**Action item:** Reply with every entry, repeated exactly as given.

**Records supplied:**
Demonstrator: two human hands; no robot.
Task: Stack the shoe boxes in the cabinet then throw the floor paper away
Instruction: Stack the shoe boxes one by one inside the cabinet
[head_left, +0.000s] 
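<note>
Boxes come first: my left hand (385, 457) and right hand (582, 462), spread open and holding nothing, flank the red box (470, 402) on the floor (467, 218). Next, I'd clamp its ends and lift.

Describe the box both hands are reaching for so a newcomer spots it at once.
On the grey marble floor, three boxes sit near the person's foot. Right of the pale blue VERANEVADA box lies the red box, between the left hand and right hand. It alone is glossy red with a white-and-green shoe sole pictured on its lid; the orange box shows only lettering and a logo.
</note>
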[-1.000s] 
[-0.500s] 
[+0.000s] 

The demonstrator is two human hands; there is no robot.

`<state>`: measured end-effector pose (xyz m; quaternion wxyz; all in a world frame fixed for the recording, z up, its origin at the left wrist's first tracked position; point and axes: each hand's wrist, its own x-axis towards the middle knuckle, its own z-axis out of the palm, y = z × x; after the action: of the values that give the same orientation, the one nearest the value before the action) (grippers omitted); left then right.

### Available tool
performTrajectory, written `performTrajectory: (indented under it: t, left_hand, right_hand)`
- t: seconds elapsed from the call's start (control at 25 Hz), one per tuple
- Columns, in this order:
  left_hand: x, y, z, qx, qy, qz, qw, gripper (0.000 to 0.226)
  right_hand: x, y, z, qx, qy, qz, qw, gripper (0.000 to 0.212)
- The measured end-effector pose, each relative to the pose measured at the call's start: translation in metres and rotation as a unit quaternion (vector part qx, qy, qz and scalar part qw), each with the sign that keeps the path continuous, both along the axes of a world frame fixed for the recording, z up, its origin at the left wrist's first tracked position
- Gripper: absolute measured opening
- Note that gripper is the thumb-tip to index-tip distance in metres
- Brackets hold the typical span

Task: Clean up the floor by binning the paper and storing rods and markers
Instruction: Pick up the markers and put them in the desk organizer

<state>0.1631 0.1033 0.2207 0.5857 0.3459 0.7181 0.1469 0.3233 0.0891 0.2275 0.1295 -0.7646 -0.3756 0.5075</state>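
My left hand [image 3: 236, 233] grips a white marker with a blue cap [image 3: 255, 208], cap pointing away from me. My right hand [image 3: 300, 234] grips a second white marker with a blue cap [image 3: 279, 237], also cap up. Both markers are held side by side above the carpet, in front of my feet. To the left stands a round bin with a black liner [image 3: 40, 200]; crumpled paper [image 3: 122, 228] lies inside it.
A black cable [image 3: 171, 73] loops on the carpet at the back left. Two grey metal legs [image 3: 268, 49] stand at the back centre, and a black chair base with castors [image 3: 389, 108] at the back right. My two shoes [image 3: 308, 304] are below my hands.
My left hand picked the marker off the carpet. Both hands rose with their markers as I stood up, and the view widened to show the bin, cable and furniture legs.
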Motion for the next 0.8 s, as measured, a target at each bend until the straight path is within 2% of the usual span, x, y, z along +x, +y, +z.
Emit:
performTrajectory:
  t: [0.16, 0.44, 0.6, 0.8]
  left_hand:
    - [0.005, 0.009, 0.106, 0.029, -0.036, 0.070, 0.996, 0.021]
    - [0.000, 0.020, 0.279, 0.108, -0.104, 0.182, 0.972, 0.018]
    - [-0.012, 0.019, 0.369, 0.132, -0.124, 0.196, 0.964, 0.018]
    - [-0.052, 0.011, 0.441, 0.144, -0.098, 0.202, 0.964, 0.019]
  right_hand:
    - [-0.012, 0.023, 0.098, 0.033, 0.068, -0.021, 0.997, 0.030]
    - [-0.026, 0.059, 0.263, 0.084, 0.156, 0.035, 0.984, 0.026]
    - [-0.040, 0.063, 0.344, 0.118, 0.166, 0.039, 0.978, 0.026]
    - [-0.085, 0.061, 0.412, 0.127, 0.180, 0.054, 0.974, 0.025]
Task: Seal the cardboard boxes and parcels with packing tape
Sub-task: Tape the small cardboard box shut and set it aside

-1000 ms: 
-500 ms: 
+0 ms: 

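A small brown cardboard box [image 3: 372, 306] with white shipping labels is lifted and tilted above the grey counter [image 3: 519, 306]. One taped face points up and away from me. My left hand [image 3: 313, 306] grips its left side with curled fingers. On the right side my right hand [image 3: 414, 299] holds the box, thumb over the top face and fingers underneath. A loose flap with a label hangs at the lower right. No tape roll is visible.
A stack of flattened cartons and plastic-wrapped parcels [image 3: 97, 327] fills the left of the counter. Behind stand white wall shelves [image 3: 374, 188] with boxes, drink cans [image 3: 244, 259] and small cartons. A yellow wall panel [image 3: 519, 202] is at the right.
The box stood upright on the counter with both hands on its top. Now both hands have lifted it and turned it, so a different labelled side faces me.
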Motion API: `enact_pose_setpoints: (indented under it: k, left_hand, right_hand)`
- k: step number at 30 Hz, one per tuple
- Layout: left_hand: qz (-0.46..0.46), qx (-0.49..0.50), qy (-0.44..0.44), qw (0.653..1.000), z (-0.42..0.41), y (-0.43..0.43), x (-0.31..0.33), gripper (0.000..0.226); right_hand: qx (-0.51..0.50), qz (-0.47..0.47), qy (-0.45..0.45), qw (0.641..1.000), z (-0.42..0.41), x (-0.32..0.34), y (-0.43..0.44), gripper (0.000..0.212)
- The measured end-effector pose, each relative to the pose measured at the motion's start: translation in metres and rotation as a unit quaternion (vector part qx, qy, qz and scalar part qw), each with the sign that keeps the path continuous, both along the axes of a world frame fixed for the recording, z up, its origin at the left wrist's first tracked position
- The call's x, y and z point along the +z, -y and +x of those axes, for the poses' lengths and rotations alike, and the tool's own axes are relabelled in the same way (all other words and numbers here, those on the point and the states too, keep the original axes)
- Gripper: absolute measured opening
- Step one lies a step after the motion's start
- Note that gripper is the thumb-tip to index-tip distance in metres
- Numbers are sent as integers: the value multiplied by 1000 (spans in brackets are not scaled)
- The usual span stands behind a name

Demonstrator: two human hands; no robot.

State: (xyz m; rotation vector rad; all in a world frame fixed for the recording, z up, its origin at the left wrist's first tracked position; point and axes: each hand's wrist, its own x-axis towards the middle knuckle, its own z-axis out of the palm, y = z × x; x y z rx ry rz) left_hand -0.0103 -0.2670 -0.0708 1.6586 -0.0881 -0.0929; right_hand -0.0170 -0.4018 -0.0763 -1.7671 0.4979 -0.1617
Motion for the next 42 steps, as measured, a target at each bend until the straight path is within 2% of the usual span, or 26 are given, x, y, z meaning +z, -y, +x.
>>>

**Finished exercise:**
Demonstrator: two human hands; no robot.
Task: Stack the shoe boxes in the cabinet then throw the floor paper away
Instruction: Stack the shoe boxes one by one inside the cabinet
[head_left, +0.000s] 
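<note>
Boxes come first: my left hand (385, 457) and right hand (582, 462), spread open and holding nothing, flank the red box (470, 402) on the floor (467, 218). Next, I'd clamp its ends and lift.

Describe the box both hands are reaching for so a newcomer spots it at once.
On the grey marble floor, three boxes sit near the person's foot. Right of the pale blue VERANEVADA box lies the red box, between the left hand and right hand. It alone is glossy red with a white-and-green shoe sole pictured on its lid; the orange box shows only lettering and a logo.
</note>
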[-1.000s] 
[-0.500s] 
[+0.000s] 

The demonstrator is two human hands; there is no robot.

`<state>`: measured end-effector pose (xyz m; quaternion wxyz; all in a world frame fixed for the recording, z up, its origin at the left wrist's first tracked position; point and axes: each hand's wrist, its own x-axis towards the middle knuckle, its own z-axis out of the palm, y = z × x; after the action: of the values that give the same orientation, the one nearest the value before the action) (grippers omitted); left then right.

### Available tool
performTrajectory, written `performTrajectory: (indented under it: t, left_hand, right_hand)`
- t: seconds elapsed from the call's start (control at 25 Hz), one per tuple
- Columns, in this order:
  left_hand: x, y, z, qx, qy, qz, qw, gripper (0.000 to 0.226)
  right_hand: x, y, z, qx, qy, qz, qw, gripper (0.000 to 0.212)
- The measured end-effector pose, each relative to the pose measured at the call's start: translation in metres and rotation as a unit quaternion (vector part qx, qy, qz and scalar part qw), each with the sign that keeps the path continuous, both along the axes of a world frame fixed for the recording, z up, its origin at the left wrist's first tracked position
- Gripper: absolute measured opening
- Note that gripper is the thumb-tip to index-tip distance in metres
- Brackets hold the typical span

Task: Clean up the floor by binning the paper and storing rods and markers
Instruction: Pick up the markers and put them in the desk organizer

<state>0.1631 0.1033 0.2207 0.5857 0.3459 0.7181 0.1469 0.3233 0.0891 0.2275 0.1295 -0.7646 -0.3756 0.5075</state>
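My left hand [image 3: 236, 233] grips a white marker with a blue cap [image 3: 255, 208], cap pointing away from me. My right hand [image 3: 300, 234] grips a second white marker with a blue cap [image 3: 279, 237], also cap up. Both markers are held side by side above the carpet, in front of my feet. To the left stands a round bin with a black liner [image 3: 40, 200]; crumpled paper [image 3: 122, 228] lies inside it.
A black cable [image 3: 171, 73] loops on the carpet at the back left. Two grey metal legs [image 3: 268, 49] stand at the back centre, and a black chair base with castors [image 3: 389, 108] at the back right. My two shoes [image 3: 308, 304] are below my hands.
My left hand picked the marker off the carpet. Both hands rose with their markers as I stood up, and the view widened to show the bin, cable and furniture legs.
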Motion for the next 0.8 s, as measured, a target at each bend until the straight path is within 2% of the usual span, x, y, z along +x, +y, +z.
Emit:
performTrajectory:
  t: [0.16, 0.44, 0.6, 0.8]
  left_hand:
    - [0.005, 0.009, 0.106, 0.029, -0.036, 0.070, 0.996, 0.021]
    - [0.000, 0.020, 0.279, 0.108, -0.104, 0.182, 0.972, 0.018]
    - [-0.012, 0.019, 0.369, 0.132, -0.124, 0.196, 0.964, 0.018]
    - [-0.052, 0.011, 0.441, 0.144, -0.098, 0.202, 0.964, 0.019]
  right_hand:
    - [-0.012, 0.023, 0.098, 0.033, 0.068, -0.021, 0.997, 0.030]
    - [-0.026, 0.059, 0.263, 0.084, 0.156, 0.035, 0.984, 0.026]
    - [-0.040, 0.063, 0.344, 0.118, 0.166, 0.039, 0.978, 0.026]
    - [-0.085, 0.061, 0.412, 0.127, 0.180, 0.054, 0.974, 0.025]
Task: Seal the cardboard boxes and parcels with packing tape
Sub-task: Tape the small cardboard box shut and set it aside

-1000 ms: 
-500 ms: 
+0 ms: 

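A small brown cardboard box [image 3: 372, 306] with white shipping labels is lifted and tilted above the grey counter [image 3: 519, 306]. One taped face points up and away from me. My left hand [image 3: 313, 306] grips its left side with curled fingers. On the right side my right hand [image 3: 414, 299] holds the box, thumb over the top face and fingers underneath. A loose flap with a label hangs at the lower right. No tape roll is visible.
A stack of flattened cartons and plastic-wrapped parcels [image 3: 97, 327] fills the left of the counter. Behind stand white wall shelves [image 3: 374, 188] with boxes, drink cans [image 3: 244, 259] and small cartons. A yellow wall panel [image 3: 519, 202] is at the right.
The box stood upright on the counter with both hands on its top. Now both hands have lifted it and turned it, so a different labelled side faces me.
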Motion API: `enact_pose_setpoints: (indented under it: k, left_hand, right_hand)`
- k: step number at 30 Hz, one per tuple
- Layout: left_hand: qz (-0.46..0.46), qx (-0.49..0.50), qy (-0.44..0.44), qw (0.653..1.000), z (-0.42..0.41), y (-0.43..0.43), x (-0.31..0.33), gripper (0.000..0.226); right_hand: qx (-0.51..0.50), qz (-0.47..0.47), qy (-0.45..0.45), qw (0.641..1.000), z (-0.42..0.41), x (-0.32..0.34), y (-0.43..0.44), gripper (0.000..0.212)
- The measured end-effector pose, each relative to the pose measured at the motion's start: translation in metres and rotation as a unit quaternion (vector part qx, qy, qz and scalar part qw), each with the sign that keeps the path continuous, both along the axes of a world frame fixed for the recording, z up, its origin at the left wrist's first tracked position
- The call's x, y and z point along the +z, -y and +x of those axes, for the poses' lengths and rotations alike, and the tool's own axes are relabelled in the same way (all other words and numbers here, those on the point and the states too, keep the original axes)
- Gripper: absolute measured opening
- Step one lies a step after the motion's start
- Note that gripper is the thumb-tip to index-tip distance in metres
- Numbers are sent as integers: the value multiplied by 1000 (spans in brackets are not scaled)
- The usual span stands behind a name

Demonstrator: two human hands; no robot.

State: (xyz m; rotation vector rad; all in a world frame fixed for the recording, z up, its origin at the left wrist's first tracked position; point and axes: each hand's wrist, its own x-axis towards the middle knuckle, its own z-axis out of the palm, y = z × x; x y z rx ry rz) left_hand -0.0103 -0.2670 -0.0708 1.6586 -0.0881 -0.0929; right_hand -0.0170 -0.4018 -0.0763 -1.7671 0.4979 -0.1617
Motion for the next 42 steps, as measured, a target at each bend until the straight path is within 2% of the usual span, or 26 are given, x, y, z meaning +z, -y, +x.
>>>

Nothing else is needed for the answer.